Find the string "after" in the data, and copy out each line that has it.
----- Excerpted records -----
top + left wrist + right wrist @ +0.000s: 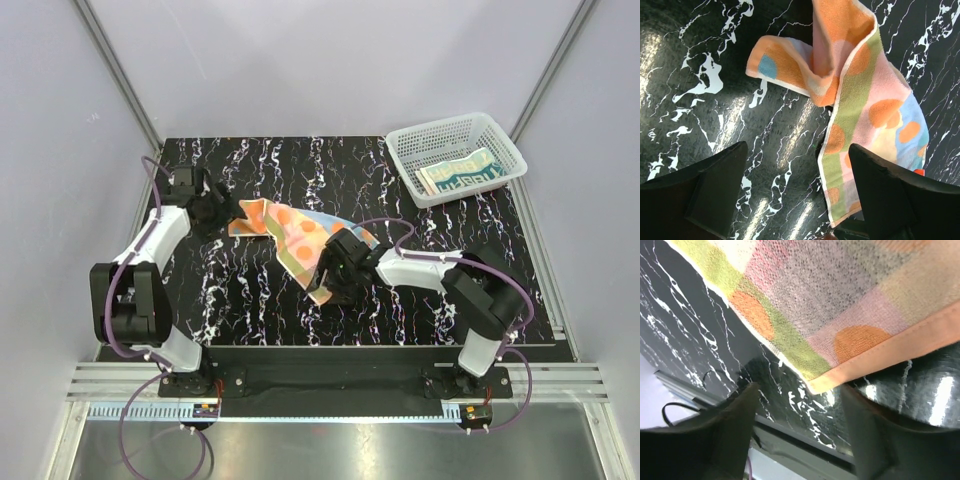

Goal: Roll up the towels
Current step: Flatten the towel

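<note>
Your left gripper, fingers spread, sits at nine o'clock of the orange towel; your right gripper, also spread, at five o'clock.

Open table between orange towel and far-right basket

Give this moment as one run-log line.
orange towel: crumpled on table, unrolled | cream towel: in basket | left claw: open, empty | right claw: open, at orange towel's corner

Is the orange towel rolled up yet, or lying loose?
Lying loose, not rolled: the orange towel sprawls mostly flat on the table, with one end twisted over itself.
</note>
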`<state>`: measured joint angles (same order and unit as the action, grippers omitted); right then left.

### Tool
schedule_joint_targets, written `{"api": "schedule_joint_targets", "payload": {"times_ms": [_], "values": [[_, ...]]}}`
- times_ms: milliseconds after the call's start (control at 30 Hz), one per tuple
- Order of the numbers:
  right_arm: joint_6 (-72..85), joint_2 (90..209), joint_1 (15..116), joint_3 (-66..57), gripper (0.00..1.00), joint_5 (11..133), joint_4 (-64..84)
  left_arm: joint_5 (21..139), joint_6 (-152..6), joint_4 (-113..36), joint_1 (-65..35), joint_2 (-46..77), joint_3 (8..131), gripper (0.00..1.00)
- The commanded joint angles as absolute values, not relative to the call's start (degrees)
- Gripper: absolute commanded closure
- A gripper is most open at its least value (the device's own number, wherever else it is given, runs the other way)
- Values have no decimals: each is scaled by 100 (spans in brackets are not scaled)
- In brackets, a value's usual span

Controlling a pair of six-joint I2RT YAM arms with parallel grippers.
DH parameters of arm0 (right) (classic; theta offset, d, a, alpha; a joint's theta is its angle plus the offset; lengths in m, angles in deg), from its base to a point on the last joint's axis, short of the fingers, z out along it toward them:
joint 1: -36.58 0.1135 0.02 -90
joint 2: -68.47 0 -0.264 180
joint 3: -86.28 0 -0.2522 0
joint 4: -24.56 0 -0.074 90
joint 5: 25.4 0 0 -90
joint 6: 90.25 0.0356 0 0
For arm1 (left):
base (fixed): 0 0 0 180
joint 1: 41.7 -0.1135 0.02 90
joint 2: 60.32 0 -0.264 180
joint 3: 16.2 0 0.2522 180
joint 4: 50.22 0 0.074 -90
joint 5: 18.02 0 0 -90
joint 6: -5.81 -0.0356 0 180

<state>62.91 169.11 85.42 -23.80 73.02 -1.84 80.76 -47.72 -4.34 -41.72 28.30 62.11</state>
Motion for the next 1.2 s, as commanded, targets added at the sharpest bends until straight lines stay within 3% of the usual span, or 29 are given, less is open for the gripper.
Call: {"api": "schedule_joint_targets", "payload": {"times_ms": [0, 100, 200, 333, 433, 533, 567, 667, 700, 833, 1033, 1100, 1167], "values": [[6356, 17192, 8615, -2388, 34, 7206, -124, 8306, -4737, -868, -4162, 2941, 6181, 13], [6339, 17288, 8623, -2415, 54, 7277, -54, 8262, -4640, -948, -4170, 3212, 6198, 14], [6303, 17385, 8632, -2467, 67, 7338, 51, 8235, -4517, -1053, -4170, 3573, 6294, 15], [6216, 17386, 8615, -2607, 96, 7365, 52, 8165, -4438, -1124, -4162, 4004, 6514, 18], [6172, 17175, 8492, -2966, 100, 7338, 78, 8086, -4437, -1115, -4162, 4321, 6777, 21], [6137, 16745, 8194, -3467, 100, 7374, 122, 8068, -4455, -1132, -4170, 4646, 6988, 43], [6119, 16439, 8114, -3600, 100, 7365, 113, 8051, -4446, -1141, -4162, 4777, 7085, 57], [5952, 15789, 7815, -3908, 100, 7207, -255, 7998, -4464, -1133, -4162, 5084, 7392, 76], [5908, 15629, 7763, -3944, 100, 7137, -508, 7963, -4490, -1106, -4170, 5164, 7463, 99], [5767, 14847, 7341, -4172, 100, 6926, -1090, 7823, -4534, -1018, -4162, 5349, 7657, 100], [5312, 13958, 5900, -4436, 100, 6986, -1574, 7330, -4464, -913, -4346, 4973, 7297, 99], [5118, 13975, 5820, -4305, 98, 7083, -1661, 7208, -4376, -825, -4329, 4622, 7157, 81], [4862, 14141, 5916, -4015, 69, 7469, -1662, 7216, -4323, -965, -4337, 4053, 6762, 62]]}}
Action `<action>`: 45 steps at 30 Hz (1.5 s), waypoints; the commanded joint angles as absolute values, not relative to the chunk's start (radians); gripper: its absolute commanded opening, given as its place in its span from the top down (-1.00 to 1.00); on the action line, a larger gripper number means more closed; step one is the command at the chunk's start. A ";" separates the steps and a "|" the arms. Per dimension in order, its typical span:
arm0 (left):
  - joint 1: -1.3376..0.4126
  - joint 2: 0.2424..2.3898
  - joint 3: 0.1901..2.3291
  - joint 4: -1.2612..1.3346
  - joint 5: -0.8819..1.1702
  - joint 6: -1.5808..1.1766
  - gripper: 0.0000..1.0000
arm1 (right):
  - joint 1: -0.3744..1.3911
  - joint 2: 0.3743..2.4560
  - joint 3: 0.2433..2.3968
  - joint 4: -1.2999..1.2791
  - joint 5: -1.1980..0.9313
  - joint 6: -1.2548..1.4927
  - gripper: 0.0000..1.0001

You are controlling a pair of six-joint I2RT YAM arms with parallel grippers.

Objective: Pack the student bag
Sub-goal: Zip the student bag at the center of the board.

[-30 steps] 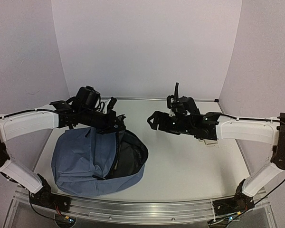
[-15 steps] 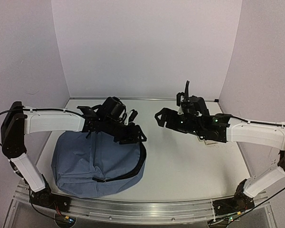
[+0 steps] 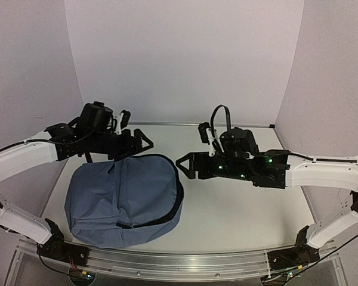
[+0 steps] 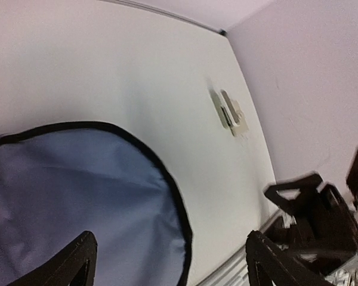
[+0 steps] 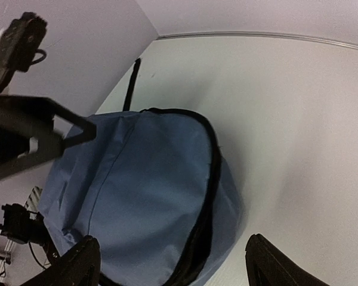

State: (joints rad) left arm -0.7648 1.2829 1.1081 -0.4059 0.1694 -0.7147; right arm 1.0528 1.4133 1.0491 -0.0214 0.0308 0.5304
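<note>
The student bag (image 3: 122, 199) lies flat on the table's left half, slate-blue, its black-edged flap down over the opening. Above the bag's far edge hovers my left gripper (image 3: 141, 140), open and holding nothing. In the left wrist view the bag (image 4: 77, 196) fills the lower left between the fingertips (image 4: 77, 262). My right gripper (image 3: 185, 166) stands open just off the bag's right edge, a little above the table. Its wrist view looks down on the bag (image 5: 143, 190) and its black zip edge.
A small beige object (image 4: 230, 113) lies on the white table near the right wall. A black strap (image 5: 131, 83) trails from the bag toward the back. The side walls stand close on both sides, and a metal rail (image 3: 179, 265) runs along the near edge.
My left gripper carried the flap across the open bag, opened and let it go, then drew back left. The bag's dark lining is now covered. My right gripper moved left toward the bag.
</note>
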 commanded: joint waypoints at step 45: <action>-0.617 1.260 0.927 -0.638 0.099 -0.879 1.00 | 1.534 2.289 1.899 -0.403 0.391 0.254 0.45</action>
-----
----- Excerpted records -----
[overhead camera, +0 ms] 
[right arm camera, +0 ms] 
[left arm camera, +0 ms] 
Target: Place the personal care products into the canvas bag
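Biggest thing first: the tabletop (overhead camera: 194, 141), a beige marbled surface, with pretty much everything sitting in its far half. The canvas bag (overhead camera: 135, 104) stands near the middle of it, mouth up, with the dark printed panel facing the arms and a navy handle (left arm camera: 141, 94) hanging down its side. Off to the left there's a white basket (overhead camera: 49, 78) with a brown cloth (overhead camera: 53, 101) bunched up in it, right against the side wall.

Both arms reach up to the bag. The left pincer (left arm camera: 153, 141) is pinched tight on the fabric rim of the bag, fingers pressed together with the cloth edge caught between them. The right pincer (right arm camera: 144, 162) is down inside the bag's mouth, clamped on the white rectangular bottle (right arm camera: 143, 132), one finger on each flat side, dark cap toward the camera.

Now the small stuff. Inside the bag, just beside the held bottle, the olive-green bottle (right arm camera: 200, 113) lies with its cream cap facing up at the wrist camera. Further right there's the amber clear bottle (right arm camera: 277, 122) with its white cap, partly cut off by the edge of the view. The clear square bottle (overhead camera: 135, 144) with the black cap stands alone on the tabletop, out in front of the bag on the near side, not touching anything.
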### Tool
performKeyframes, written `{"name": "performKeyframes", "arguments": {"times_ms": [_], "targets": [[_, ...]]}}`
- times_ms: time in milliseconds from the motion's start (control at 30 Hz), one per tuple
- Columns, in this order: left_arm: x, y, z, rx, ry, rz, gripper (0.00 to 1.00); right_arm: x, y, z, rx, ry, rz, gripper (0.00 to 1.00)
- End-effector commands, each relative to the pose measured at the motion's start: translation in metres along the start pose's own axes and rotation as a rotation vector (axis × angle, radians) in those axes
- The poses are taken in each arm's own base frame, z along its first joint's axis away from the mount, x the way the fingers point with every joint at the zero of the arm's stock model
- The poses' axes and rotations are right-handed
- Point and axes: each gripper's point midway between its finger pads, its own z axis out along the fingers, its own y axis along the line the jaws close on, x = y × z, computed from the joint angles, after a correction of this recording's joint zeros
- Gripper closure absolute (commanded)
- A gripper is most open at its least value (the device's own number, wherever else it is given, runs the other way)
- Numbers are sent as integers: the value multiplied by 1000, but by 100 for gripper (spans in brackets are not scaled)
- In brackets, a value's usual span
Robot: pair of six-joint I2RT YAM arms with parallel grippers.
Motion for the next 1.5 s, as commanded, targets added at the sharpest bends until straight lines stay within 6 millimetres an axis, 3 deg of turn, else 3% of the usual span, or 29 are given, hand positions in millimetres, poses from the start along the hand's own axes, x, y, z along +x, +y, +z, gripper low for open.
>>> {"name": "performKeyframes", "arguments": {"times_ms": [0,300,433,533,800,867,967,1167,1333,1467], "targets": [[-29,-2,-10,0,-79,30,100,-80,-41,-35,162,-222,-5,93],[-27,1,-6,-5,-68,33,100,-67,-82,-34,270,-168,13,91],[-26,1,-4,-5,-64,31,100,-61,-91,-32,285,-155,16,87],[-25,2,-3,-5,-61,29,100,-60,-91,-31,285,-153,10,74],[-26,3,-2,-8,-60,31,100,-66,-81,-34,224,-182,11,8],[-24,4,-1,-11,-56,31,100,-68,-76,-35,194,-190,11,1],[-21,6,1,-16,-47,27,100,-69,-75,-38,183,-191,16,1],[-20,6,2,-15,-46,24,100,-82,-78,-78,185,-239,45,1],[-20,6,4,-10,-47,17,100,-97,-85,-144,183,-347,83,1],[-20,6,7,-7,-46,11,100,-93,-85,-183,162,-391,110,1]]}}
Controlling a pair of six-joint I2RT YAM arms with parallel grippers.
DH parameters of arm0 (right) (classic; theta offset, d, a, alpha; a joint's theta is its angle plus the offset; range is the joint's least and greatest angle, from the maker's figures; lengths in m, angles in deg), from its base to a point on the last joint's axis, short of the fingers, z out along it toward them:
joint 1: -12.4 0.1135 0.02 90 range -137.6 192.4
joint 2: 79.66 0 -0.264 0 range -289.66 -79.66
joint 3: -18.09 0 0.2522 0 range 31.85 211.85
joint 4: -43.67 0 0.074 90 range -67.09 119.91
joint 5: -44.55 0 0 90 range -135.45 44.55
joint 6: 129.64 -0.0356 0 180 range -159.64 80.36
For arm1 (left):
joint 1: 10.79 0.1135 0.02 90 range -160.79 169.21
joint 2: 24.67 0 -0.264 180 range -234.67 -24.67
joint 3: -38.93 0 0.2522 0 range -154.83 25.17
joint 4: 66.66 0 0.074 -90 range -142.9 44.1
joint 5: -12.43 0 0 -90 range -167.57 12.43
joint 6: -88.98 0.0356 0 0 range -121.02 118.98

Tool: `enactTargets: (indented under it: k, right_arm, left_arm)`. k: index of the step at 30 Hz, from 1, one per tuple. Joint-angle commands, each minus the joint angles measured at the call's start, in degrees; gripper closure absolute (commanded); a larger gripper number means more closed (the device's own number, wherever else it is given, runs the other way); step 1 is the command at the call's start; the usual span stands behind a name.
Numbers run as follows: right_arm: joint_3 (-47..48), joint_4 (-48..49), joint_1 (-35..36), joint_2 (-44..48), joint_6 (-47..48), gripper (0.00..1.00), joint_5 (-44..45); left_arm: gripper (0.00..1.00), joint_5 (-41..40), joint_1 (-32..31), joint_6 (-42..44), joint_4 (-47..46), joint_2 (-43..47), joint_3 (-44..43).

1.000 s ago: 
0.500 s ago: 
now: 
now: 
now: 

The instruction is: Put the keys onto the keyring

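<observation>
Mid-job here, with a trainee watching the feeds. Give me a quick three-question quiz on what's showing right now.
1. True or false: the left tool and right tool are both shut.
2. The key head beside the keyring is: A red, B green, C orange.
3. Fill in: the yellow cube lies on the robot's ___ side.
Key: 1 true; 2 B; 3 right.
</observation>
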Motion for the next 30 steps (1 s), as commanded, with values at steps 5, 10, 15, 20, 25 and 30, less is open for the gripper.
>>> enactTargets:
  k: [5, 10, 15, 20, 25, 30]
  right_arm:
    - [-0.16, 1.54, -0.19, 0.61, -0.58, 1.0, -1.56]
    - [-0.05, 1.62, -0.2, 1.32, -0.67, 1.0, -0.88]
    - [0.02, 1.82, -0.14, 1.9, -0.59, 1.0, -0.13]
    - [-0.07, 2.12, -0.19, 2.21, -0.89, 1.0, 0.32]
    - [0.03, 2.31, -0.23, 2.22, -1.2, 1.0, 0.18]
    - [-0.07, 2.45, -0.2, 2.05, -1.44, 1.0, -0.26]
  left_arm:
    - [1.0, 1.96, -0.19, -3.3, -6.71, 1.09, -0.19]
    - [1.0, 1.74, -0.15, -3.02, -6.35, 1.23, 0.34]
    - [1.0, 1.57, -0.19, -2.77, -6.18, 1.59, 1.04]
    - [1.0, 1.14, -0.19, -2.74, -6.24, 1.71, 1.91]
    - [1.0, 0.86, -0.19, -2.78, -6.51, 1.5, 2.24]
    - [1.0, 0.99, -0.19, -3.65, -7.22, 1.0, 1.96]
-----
→ **Answer**
- times_ms: milliseconds after the call's start (control at 30 Hz), one per tuple
- Point and axes: each gripper's point midway between its finger pads, its own z axis out along the fingers, its own y axis along the line the jaws close on, x = y × z, computed from the joint angles, after a correction of this recording's joint zeros

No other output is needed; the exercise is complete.